As regras governamentais permitem que os políticos reivindiquem despesas de viagem apenas se o “objetivo principal” da viagem for um dever oficial.
Os deputados e senadores também podem reivindicar três viagens de “reunião familiar” por ano, que incluem passagens aéreas em classe executiva para ajudar os políticos a manter as ligações familiares, apesar das longas horas de trabalho e das viagens extensas.
O escrutínio sobre o uso da política de ‘viagens em família’ foi revelado no início deste mês, depois que Annika Wells gastou mais de US$ 8.500 para levar sua família a Melbourne para três grandes finais de semana da AFL entre 2022 e 2024.

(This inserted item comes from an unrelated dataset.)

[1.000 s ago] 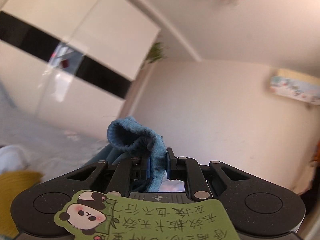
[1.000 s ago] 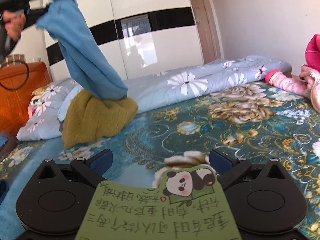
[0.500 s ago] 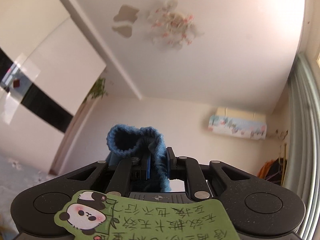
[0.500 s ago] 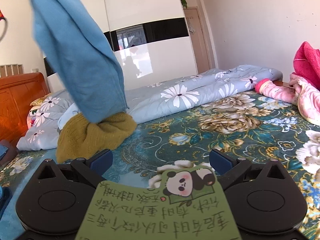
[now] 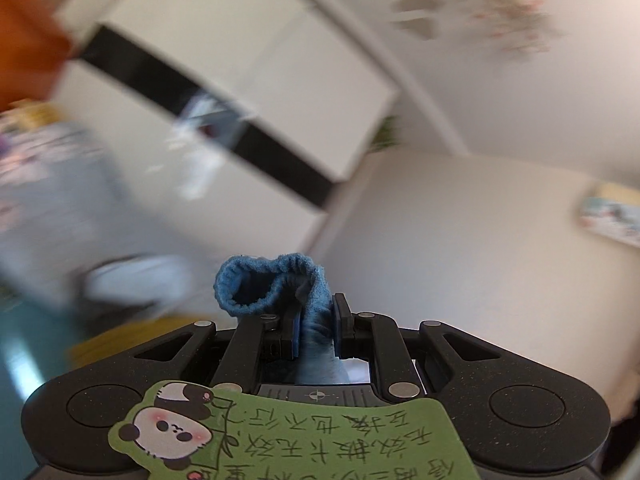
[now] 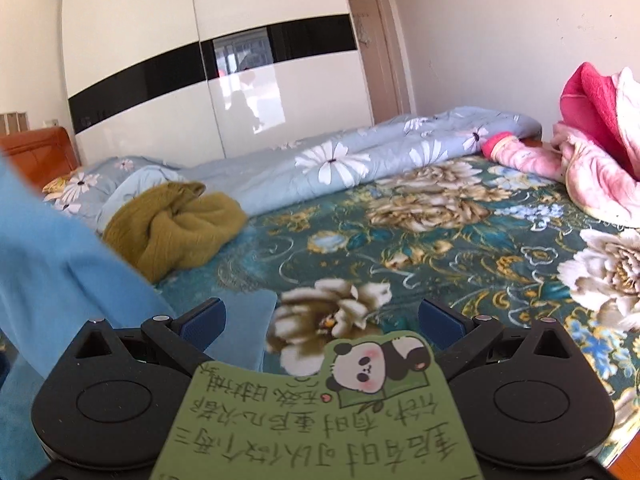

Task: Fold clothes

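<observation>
My left claw (image 5: pixel 316 326) is clamped on the blue top's (image 5: pixel 272 284) knit hem, which bunches up just past the fingertips. My right claw (image 6: pixel 322 320) is spread wide over the bed (image 6: pixel 460 240), gripping nothing. The top's cloth hangs at its left; a mustard sweater (image 6: pixel 176 224) lies near the bed's far left corner.
</observation>
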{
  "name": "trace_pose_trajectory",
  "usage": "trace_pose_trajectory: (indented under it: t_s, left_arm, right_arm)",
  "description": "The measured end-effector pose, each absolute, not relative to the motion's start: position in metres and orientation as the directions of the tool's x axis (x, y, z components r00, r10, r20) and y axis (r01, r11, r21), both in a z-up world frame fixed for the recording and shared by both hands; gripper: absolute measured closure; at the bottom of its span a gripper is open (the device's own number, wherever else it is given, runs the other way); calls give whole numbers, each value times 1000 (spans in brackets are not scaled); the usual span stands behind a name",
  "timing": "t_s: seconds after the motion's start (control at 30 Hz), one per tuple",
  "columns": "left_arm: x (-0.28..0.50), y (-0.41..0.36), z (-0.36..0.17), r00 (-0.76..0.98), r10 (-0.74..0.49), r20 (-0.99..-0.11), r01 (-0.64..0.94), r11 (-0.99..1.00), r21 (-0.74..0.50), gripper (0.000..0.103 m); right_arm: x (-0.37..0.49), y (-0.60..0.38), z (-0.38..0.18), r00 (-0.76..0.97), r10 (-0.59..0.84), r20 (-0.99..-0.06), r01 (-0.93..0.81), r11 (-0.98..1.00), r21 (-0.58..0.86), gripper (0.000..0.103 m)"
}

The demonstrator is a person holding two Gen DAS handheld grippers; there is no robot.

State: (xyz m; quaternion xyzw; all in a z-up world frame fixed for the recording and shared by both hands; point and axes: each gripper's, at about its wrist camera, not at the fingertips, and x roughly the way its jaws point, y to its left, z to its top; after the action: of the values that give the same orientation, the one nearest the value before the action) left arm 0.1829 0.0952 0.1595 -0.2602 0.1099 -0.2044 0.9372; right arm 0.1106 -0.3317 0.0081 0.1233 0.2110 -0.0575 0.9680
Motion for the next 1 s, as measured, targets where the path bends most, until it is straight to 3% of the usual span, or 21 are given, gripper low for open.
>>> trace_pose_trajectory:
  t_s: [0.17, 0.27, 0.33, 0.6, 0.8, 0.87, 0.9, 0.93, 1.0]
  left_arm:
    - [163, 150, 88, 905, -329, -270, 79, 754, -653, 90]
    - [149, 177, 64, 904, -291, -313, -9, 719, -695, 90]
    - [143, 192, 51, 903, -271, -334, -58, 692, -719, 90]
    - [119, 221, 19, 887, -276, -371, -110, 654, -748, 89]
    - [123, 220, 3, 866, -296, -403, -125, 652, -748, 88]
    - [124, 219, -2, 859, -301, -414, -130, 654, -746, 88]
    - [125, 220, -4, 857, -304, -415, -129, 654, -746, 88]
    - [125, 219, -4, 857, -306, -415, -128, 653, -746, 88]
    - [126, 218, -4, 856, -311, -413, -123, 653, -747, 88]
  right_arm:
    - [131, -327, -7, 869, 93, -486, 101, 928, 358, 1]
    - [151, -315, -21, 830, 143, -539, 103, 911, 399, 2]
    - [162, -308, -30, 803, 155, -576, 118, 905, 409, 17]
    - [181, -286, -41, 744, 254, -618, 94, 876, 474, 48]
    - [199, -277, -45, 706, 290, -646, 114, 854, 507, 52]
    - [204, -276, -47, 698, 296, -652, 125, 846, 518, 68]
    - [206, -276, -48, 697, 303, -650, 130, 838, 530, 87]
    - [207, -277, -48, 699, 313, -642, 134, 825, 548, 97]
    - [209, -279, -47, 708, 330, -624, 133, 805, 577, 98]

Wells, que é Ministro do Esporte e Comunicações, também transportou o marido e outros membros da família às custas do governo. Ele se encaminhou para uma auditoria.
Semanas depois, Albanese finalmente confirmou que o seu gabinete tinha feito alterações no Tribunal de Remunerações, o órgão independente que gere a remuneração dos principais cargos da Commonwealth.

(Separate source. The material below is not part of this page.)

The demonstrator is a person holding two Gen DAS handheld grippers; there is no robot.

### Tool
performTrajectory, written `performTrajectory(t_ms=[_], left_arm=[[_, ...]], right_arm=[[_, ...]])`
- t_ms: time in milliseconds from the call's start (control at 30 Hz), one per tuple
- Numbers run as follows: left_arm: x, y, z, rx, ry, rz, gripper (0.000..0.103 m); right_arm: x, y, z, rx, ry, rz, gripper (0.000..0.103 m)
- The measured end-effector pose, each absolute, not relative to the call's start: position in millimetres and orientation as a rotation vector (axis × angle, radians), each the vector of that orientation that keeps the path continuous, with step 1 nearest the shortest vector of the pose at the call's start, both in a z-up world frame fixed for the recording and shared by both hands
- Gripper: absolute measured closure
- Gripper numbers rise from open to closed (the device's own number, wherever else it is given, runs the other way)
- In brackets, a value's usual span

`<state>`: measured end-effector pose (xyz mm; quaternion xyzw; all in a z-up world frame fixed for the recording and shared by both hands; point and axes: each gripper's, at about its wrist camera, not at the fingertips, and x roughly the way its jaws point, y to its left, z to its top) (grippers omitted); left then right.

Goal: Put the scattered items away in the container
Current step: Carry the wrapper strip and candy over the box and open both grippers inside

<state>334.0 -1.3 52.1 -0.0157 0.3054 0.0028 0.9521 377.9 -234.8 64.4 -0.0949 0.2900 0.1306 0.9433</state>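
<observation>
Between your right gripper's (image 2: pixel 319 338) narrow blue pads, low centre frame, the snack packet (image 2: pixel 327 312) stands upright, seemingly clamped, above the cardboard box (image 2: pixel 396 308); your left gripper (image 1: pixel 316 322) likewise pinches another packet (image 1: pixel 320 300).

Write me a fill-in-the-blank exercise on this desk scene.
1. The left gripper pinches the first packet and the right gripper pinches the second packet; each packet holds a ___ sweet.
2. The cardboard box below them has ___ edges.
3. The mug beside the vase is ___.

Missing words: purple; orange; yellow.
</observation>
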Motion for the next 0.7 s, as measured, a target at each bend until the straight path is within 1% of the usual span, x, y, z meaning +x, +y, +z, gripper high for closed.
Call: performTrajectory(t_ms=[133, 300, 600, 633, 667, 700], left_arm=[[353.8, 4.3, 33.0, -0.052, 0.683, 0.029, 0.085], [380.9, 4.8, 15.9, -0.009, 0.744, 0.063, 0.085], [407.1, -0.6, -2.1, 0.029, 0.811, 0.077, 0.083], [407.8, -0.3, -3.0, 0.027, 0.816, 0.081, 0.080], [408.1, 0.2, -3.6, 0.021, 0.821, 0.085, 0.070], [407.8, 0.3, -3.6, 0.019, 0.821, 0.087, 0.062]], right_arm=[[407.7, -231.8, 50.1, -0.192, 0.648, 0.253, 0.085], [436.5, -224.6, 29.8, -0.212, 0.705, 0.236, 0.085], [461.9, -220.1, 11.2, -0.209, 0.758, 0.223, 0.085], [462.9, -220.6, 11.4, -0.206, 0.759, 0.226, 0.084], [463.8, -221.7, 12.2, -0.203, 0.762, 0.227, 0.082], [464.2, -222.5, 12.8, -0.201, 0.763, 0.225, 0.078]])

“Essas mudanças propostas seriam, em primeiro lugar, que todas as viagens para reuniões familiares fossem reservadas em classe econômica”, disse ele na terça-feira.
‘Em segundo lugar, remover o acesso a viagens de reagrupamento familiar em toda a Austrália e restringi-las a Canberra e à área local ou eleitorado de um deputado – no caso de um senador, claro, isso é um estado.’

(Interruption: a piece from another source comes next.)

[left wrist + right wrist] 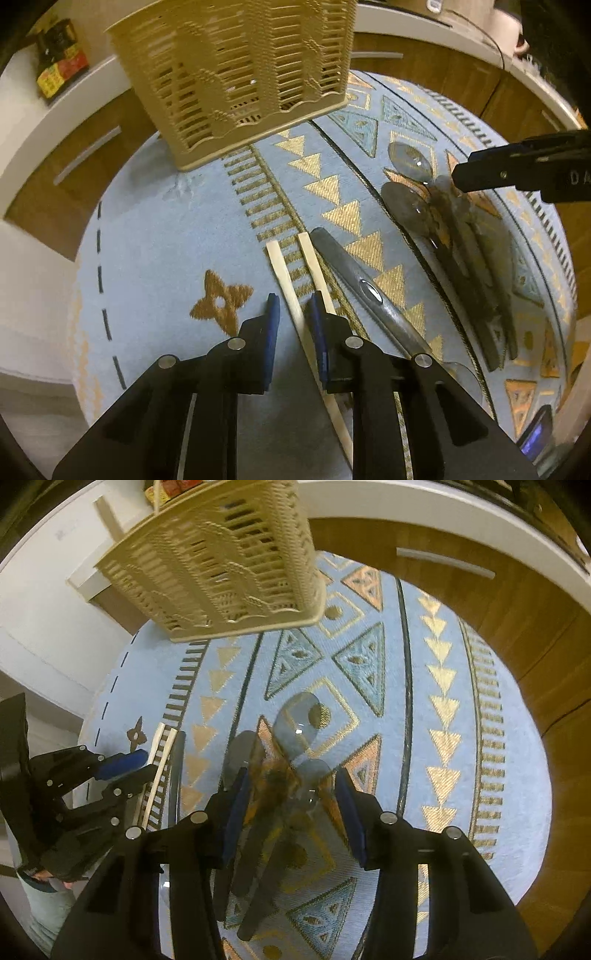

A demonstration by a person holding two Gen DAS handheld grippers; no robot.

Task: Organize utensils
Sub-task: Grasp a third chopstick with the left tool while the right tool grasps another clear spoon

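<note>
The left tongs (293, 308) are open just a little around 1 of 2 wooden chopsticks (291, 295) on the blue patterned rug (155, 258); the pads do not press it. A grey knife (354, 273) lies just beside the chopsticks. The right tongs (291, 797) stand half open over a pile of spoons (291, 746), gripping nothing. A cream basket (236, 70) stands behind, by wooden drawers (70, 170).
</note>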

Anthony Albanese anunciou propostas de mudanças nos abonos de família dos políticos
‘No caso de viagem do cônjuge ou companheiro de titular de cargo superior, limitaremos as viagens a eventos onde existam os seguintes elementos, o cônjuge ou companheiro tenha recebido um convite como parte de um convite oficial ao titular de cargo superior, e os eventos estejam vinculados à carteira do titular de cargo sênior.’
Deu o exemplo de que se alguém é ministro do ambiente, o programa também deve estar relacionado com o ambiente ou com funções parlamentares.
A Primeira-Ministra acrescentou que ainda pretende proteger os pais que trabalham no Parlamento, observando que há mais mulheres em Canberra do que há décadas.
“Indicamos… novas mães ou pais, (e) filhos dependentes também devem ter cuidado, para não incomodarmos os pais”, disse Albanese.
‘Queremos um Parlamento que reflita a Austrália em toda a sua diversidade e que inclua fazer com que este Parlamento pareça muito diferente do que era quando chegou aqui em 1996. É uma coisa boa.’
O Tribunal de Remunerações irá considerar a carta no início de Janeiro do próximo ano, quando os seus membros se reunirem, disseram os jornalistas.
O Primeiro-Ministro provocou os jornalistas dizendo que “não tinha poder para alterar direitos com um toque de caneta”.
Ele acrescentou que o seu gabinete optou por não divulgar a notícia devido ao foco na tragédia do ataque terrorista de Bondi Beach na semana passada: ‘Concentrámo-nos demasiado nestes acontecimentos.’
Mas o Daily Mail entende que a oposição acusou o governo de estragar a questão.